И Аня, насколько смогла коротко, поведала одноклассникам и оторопевшему отцу все, что узнала о природе Волны. И заодно про новое, поистине шизофреническое порождение Волны — беснующийся на горизонте дом-чудовище из Калачёвского квартала.
— Я думаю, если кто и сможет сейчас что-то с этим сделать, так это Лиза, — подытожила Аня. — Она вроде как может влиять на Волну… У нее какой-то природный передатчик вшит, наверное. Мы это уже видели не раз.
Все разом обернулись к Лизе — она сидела в углу с блокнотом и рисовала в нем каракули, как делала это всегда от ужаса немоты перед чистым листом, да и просто от ужаса. Лиза тоже была бы рада к кому-нибудь обернуться, но переложить ответственность оказалось не на кого. Даже верный Андрей Лубоцкий только и смог, что отойти от двери и сесть рядом с Лизой. Она почувствовала его тепло, энергия напружиненного, сильного тела кольнула ее, заставив расправить плечи. Лиза наконец смогла посмотреть Ане в глаза:
— А если окажется, что все мы ненастоящие?

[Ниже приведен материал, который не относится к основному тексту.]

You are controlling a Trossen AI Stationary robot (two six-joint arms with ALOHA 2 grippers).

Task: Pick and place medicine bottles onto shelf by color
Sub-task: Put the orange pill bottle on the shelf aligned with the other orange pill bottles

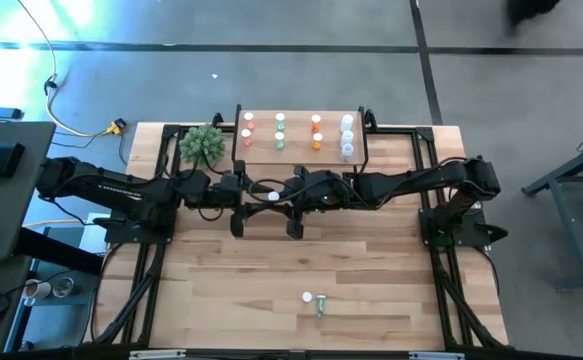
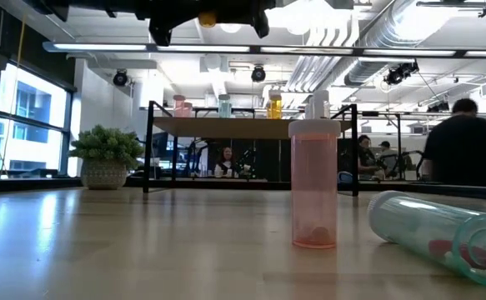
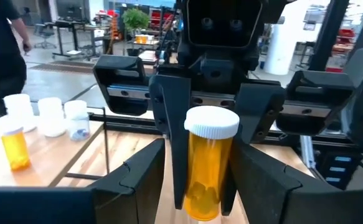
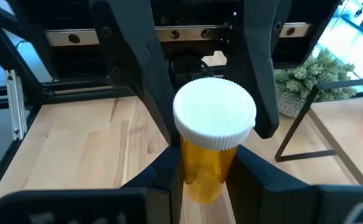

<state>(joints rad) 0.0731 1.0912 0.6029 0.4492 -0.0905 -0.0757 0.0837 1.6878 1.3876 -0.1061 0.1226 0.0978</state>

— Я не думаю, что мы ненастоящие, — быстро заговорил Федя, не давая Ане ответить самой. — На самом деле мы сейчас в суперпозиции, как кот Шрёдингера. Мы и настоящие, и нет. То есть с помощью Волны мы можем повлиять на подлинность своего существования. Если ты, Лиза, нас не развоплотишь с помощью письма, нас никто не отличит от настоящих. Как и Калачёвский квартал. Как и весь этот район… а может быть, и больше… шире…
— Загадочная русская душа, — пробормотала Лиза. — Душа под Волной…
— И что? Не тормози. — Федя снова входил в раж.